### TASK TO CARRY OUT:
Give all of the data again exactly as written, omitting every image.

### PROVIDED DATA:
####

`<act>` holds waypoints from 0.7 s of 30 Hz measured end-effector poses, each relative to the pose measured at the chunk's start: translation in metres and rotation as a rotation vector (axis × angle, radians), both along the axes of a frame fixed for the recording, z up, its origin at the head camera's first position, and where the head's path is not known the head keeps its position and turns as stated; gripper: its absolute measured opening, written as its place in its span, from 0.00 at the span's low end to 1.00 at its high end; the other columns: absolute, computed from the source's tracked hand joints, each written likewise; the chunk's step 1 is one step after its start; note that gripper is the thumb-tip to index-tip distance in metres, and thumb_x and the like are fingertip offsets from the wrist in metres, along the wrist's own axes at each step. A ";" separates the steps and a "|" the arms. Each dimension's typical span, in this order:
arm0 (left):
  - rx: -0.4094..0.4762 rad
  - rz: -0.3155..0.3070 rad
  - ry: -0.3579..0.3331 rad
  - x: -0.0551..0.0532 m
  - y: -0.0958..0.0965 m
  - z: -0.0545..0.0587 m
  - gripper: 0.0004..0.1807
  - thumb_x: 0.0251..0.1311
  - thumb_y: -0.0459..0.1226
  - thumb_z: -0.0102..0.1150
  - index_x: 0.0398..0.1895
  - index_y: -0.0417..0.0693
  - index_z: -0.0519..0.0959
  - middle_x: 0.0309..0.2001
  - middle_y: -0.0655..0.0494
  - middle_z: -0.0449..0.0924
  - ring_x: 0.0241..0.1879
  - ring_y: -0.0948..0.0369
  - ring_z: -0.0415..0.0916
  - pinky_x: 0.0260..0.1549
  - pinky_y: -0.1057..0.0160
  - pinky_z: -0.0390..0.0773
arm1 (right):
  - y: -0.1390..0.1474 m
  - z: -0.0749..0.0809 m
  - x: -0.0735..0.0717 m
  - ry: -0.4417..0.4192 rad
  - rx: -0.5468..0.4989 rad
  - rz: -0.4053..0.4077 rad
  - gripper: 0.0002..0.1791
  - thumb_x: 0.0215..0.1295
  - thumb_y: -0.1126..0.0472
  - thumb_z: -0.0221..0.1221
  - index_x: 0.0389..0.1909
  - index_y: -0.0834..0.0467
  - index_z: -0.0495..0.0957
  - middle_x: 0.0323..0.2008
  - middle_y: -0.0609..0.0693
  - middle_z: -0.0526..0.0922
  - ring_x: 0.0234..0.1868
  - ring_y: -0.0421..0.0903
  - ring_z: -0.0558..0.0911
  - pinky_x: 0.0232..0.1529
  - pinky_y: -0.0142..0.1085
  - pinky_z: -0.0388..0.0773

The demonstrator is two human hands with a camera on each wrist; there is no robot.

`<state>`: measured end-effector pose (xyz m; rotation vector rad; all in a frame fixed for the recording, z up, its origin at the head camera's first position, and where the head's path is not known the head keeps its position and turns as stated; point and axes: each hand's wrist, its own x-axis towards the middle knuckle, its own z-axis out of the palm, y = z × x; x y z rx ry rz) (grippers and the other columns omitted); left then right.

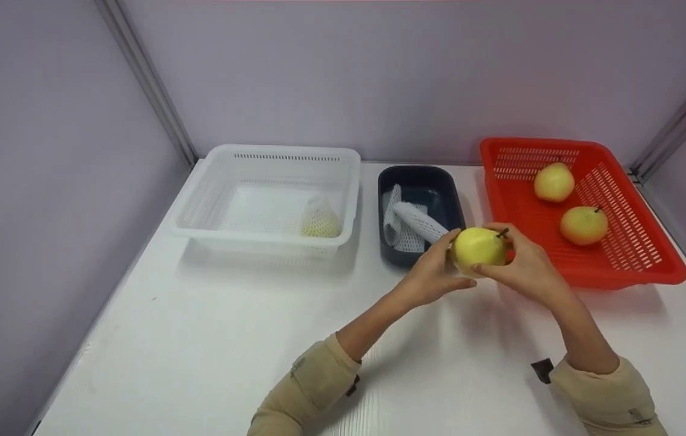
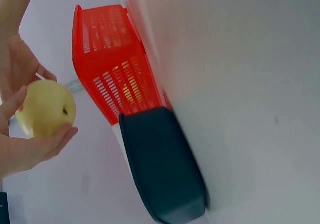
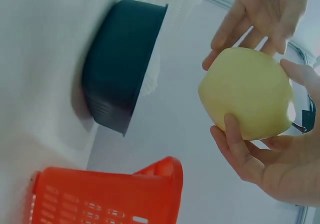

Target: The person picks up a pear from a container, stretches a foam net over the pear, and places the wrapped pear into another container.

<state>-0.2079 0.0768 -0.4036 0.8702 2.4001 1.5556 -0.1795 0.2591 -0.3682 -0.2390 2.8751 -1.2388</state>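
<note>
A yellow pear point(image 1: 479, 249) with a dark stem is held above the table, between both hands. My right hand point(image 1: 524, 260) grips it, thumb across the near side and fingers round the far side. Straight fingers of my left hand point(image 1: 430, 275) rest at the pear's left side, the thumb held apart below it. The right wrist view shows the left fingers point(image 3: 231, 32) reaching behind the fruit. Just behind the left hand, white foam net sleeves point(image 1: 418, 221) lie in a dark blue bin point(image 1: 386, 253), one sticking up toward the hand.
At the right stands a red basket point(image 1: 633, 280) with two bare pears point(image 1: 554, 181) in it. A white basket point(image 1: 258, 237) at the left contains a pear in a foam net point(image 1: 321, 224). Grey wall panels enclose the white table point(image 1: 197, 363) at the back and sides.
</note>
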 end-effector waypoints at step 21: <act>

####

### SOLUTION TO THIS PROBLEM:
`<act>` holds waypoints from 0.7 s of 30 Hz measured end-effector poses, each relative to the pose measured at the chunk's start: translation in metres and rotation as a rotation vector (axis × angle, radians), both along the axes of a frame fixed for the recording, z up, its origin at the head camera's first position, and where the head's path is not known the head keeps its position and turns as stated; gripper: its absolute measured opening, written as its place in its span, from 0.00 at the span's low end to 1.00 at its high end; the other columns: absolute, computed from the source's tracked hand joints, each written likewise; the chunk's step 1 is one step after its start; note that gripper is the thumb-tip to index-tip distance in metres, and thumb_x and the like are fingertip offsets from the wrist in metres, along the wrist's own axes at each step. A ";" separates the steps and a "|" the arms. Each dimension's typical span, in this order:
arm0 (left):
  - rx: -0.4094..0.4762 rad
  - rz: -0.3155..0.3070 rad
  - ry: -0.3579..0.3331 rad
  - x: -0.0551..0.0532 m
  - y: -0.0958..0.0965 m
  - z: -0.0545..0.0587 m
  - gripper: 0.0004..0.1807
  - thumb_x: 0.0251..0.1311
  - thumb_y: -0.0459..0.1226
  - thumb_z: -0.0102..0.1150
  - index_x: 0.0398..0.1895
  - index_y: -0.0417..0.0693
  - index_z: -0.0519..0.0959
  - middle_x: 0.0309..0.2001
  - middle_y: -0.0655..0.0494
  - middle_z: -0.0449..0.0924
  - ring_x: 0.0241..0.1879
  - ring_y: -0.0948..0.0369
  - ring_z: -0.0415..0.0916
  - pinky_x: 0.0260..0.1549
  - pinky_y: -0.1057..0.0160
  - pinky_z: -0.0390..0.0773
arm1 (right):
  - y: -0.1390..0.1474 m
  - z: -0.0749..0.0809 m
  - x: -0.0735..0.0717 m
  - ry: -0.4417..0.4192 rad
  - rx: -0.5468..0.4989 rad
  - rz: -0.4053..0.4077 rad
  - gripper: 0.0002..0.1791
  - thumb_x: 0.0215..0.1295
  - thumb_y: -0.1126..0.0472
  - thumb_z: -0.0221..0.1221
  - index_x: 0.0389..0.1909
  - index_y: -0.0834..0.0467
  - index_z: -0.0495..0.0957
  - middle_x: 0.0323..0.2008
  - middle_y: -0.0609..0.0693
  - middle_z: -0.0526..0.0922
  - ring_x: 0.0234..0.1868
  - ring_y: -0.0421..0.0903
  - ring_z: -0.0558..0.0911
  - pinky_x: 0.0232..0.1529
  - pinky_y: -0.0142..0.1085
  - pinky_z: -0.0388..0.0773

The demonstrator is two human hands with a camera on each wrist; there is no robot.

`<state>`: measured end-effector pose (xyz m; rotation vector rad; all in a frame fixed for the recording, z up, its origin at the head camera's first position, and where the head's path is not known the head keeps its position and turns as stated; point and axes: each hand's wrist, its own x-axis towards the middle knuckle, its own z-axis out of the palm, y = z × x; x y z rx ry rz) (grippers and the other columns omitted); left then right.


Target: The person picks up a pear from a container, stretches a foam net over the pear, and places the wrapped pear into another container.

<state>-0.2079 0.0768 -0.4036 0.8702 2.4001 1.5556 -0.1795 0.2591 -0.3682 -0.2390 2.8751 -1.2388</state>
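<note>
A yellow pear point(image 1: 479, 249) with a dark stem is held above the table, between both hands. My right hand point(image 1: 524, 260) grips it, thumb across the near side and fingers round the far side. Straight fingers of my left hand point(image 1: 430, 275) rest at the pear's left side, the thumb held apart below it. The right wrist view shows the left fingers point(image 3: 231, 32) reaching behind the fruit. Just behind the left hand, white foam net sleeves point(image 1: 418, 221) lie in a dark blue bin point(image 1: 386, 253), one sticking up toward the hand.
At the right stands a red basket point(image 1: 633, 280) with two bare pears point(image 1: 554, 181) in it. A white basket point(image 1: 258, 237) at the left contains a pear in a foam net point(image 1: 321, 224). Grey wall panels enclose the white table point(image 1: 197, 363) at the back and sides.
</note>
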 end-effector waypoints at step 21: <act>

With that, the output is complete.